As the door slammed, I was left alone in the room. I was shaken, but I somehow found my footing and continued to change out of my clothes for a much needed bath. Clothes discarded, I went naked to fill the tub, mulling over Tomoyo as I did. What a contrast from our last contact, I mused – when I had her tied down, and put some force upon her for a blow job. Before that, she had cooperated as I tied her to a bed and alternated between fucking her and whipping her behind.

When we left, I had a sense that she needed to be alone for a bit longer. She had admitted to running away from Japan on a whim, feeling like it was too secure and too certain for her. I had known that when she asked to stay over at the Reed Manor. It was also why I extended the invitation to more...intimate gatherings, as one would say.

The tub was filled, and I closed the tap. But I took a moment before I climbed in.

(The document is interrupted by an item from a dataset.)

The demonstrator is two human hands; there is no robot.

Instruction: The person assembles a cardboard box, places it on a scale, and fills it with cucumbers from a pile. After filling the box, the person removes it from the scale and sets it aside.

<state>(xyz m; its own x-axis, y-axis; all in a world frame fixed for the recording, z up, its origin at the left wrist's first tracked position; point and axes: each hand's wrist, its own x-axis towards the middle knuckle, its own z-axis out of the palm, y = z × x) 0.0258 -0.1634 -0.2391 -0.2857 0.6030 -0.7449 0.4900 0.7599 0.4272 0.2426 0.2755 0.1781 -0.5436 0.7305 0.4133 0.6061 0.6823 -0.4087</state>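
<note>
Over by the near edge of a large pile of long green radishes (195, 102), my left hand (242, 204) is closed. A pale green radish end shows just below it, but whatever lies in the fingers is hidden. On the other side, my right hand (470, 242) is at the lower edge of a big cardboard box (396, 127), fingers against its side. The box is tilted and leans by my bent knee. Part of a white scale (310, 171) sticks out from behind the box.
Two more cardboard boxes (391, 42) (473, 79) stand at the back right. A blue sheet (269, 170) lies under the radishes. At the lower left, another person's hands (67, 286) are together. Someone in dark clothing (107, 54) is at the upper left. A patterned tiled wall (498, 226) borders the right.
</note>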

"Tomoyo-chan," I whispered. I could feel myself growing hard again, as memories of her flooded in. I sat by the tub, on the floor of the bathroom. I started to touch myself, remembering, pools of her dark eyes meeting my gaze. Her soft skin against my own. The way her lean body pressed against me, urging me to take her. Her wetness, her tightness. What if? I wondered - What if she hadn't left me? She'd be here with me now, in the tub, and I'd be more than happy to oblige her. Ahh, how her hair felt in my grasp, and how her slender legs felt as it wrapped around me.

I wouldn't mind feeling that again.

I came, and feeling the slick cum on my hand, I slowly stood up to wash it off then climbed into the bath.

After I bathed, I dried off and headed back to the room. The screen of my phone was lit – there were three missed calls and a handful of messages. One was from Sakura: welcoming me back to Japan and excited to see me. But the rest? Tomoyo.

"Eriol-kun. Whatever it is you are doing, it is coming at a most inappropriate time," read the first message. I looked at the time stamp – it was from twenty minutes ago, while I was in the bathroom, before my bath.

Another message from her, about five minutes after,

"Hot. Wet. Stop what you are doing."

And another,

"You could have waited just a bit longer. I type this after I had to pleasure myself in a locked office. You will pay dearly for this, Eriol-kun. See you tomorrow."